Parents, you may have noticed, talk a lot about sleep.
Often they talk about it slowly. They may seem confused and disorientated. Sometimes they will stop mid-sentence, gazing sadly into middle-distance, like a Vietnam Vet in a Don McCullin photograph.
This is what sleep deprivation does.
It is rare to meet a parent who has no complaint whatsoever with the sleeping habits of their offspring. Kids resist falling asleep, or wake regularly, or wake early, or have nightmares, or wet the bed, or wet someone else’s bed…
The permutations are endless, really.
Because of this, mums and dads are known to physically age by three parent years for every calendar year.
Rather like you might have a 14 year old Border Collie that is 98 in dog years, I am now 55 in parent years (I had my first child 7 years ago, and I’m currently 41 in calendar years…do the maths).
Alcohol, I’ve noticed, only makes the problem worse. Existing on 4 hours of broken sleep is one thing. Doing it after a heavy night on the Aussie Shiraz is another thing altogether.
This is why I all but gave up drinking some time ago.
I realised I can either drink, or parent. I can’t do both. So I ditched the booze in favour of raising my two boys.
I know…it was a truly selfless act.
What this means is that when I socialise with other parents, they get increasingly drunk on fruit-heavy new-world wine and I drink my own body weight in San Pellegrino.
They talk increasing amounts of nonsense and have huge amounts of fun, while I get to listen (in-between trips to the toilet), and have fun, but not quite as much.
I also hear, and remember, the things that drunk people talk about.
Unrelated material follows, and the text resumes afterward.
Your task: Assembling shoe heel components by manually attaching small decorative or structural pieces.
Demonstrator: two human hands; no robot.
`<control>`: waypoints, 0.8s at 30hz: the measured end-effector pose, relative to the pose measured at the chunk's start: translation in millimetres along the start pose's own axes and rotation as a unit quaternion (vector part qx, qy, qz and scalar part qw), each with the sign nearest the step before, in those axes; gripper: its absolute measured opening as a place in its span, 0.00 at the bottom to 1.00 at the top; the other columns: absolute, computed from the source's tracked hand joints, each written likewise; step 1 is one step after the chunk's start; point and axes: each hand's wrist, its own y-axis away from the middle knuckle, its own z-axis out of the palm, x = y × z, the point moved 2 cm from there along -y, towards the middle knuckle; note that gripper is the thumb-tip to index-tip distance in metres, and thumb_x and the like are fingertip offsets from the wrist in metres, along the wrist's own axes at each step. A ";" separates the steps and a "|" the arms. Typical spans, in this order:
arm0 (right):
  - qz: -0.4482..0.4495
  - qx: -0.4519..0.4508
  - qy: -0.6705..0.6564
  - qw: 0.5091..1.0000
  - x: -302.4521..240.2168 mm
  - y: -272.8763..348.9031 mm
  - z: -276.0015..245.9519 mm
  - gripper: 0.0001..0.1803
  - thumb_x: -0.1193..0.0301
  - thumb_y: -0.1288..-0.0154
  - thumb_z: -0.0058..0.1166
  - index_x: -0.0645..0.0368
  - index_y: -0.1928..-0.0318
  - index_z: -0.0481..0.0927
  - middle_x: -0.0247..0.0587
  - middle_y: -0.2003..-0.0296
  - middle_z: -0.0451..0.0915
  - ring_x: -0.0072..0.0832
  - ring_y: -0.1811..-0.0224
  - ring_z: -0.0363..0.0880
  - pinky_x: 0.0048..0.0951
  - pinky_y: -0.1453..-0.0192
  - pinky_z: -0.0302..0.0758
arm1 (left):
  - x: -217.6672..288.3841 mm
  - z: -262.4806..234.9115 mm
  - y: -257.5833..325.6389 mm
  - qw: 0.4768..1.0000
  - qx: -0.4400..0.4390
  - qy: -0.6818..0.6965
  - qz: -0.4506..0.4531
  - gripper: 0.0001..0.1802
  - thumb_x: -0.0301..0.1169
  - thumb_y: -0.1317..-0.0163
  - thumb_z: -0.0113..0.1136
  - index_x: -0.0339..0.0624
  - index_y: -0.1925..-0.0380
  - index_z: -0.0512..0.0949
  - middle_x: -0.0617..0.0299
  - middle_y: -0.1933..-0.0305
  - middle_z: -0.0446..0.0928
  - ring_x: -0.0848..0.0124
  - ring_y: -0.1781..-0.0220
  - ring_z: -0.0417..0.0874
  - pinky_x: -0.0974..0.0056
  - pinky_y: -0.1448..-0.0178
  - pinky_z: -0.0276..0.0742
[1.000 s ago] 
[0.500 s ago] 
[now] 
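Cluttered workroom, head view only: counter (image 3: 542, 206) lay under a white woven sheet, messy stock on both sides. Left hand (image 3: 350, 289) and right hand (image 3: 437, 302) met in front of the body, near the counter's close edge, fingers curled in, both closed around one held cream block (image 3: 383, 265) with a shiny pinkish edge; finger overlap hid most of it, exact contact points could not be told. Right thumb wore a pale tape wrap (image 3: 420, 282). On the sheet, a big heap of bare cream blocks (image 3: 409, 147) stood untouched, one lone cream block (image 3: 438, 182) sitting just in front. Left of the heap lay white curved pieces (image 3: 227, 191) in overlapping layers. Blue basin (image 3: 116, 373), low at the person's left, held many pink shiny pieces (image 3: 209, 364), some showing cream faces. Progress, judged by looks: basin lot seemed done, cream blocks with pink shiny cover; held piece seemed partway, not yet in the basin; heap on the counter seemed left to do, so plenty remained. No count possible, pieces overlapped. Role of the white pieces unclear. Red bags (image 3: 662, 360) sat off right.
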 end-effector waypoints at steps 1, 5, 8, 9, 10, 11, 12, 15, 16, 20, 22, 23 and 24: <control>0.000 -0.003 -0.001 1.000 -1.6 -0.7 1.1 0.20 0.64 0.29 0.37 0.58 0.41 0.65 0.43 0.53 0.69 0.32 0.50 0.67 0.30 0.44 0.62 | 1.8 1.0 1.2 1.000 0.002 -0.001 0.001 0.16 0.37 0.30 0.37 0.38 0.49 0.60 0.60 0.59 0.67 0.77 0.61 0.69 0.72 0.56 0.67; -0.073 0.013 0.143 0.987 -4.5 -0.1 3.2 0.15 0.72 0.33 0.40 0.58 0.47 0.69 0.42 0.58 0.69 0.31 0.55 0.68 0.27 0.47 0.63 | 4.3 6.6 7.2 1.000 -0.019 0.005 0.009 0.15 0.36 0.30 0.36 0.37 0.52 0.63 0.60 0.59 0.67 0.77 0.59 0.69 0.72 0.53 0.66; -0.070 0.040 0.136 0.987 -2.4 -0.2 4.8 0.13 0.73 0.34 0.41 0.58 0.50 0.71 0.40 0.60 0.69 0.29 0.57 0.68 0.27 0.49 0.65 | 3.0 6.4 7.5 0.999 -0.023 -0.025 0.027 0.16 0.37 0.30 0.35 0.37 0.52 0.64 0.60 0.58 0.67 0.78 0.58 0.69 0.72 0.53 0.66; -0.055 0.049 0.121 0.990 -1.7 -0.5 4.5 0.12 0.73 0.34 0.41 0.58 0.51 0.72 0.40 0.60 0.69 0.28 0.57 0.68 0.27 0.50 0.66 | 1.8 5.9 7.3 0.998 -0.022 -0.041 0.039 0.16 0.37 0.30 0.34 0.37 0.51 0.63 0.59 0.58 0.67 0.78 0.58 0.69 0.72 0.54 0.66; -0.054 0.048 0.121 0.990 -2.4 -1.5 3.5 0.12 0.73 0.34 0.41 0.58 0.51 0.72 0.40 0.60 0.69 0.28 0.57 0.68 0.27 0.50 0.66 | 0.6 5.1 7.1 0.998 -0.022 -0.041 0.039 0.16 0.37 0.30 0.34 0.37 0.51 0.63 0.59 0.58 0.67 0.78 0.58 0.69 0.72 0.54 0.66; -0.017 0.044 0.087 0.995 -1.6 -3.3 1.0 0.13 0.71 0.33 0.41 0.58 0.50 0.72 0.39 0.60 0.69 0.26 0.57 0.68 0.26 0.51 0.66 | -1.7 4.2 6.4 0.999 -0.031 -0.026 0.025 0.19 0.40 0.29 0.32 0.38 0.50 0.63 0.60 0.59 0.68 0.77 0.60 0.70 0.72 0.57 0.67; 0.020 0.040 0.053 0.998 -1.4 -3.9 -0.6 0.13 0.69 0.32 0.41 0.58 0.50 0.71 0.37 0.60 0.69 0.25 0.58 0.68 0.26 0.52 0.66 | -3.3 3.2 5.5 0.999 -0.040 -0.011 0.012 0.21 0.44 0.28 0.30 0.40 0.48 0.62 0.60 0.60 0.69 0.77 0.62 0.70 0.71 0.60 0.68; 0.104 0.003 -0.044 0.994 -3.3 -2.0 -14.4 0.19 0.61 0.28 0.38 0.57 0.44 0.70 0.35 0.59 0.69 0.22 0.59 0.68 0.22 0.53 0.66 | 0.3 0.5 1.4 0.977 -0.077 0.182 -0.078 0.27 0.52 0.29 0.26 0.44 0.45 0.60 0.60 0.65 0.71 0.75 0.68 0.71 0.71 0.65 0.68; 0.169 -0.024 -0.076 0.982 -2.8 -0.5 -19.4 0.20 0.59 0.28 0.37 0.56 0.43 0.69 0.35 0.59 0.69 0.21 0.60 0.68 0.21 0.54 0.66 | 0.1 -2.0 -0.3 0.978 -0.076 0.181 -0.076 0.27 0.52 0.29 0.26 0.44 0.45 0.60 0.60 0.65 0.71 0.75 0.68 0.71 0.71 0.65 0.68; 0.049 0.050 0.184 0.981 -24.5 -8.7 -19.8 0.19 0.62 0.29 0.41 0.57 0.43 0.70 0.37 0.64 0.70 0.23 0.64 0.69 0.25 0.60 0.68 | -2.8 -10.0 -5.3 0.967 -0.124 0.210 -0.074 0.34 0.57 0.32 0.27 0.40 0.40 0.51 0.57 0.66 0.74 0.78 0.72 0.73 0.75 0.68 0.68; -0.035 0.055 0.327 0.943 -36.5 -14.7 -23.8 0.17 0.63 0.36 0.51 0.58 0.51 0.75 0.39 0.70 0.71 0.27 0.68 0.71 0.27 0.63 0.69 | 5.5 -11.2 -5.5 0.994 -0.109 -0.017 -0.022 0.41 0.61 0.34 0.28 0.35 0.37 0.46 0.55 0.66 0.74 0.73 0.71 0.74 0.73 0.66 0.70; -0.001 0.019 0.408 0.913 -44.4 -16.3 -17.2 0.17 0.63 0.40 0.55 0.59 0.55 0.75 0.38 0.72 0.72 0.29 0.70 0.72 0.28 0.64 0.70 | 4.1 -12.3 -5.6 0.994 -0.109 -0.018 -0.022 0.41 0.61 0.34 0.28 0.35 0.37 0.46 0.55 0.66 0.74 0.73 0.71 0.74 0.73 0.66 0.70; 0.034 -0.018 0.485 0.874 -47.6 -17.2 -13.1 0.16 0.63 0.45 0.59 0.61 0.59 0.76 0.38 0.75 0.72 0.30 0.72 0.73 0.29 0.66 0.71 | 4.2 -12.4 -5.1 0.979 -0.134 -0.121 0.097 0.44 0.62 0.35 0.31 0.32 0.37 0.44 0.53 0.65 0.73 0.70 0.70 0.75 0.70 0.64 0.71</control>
At a recent gathering wine had been drunk, conversation turned to sleep, and ‘fact’ had been pinned down and given a vigorous Chinese burn by its old friend ‘drunken nonsense.’
The ‘fact’ being debated was this: “apparently, if you put a tired baby on a washing line it will happily sleep there.”
A detailed analysis then took place about whether the baby needed to be hung, slumped, with the line running under the armpits, or whether pegs were needed, or whether the ‘hanging’ involved a sleeping bag and a large bulldog clip.
It were as if the truth of the statement were not the bit up for debate, only the method.
Which is the logic of the drunk person, of course.
Making no dent in the alcohol-fuelled discussions I slunk off and went to bed, safe in the knowledge that another alcohol free night had surely added several hours to my life expectancy.
Happily, next morning, no babies were hanging experimentally from the washing line.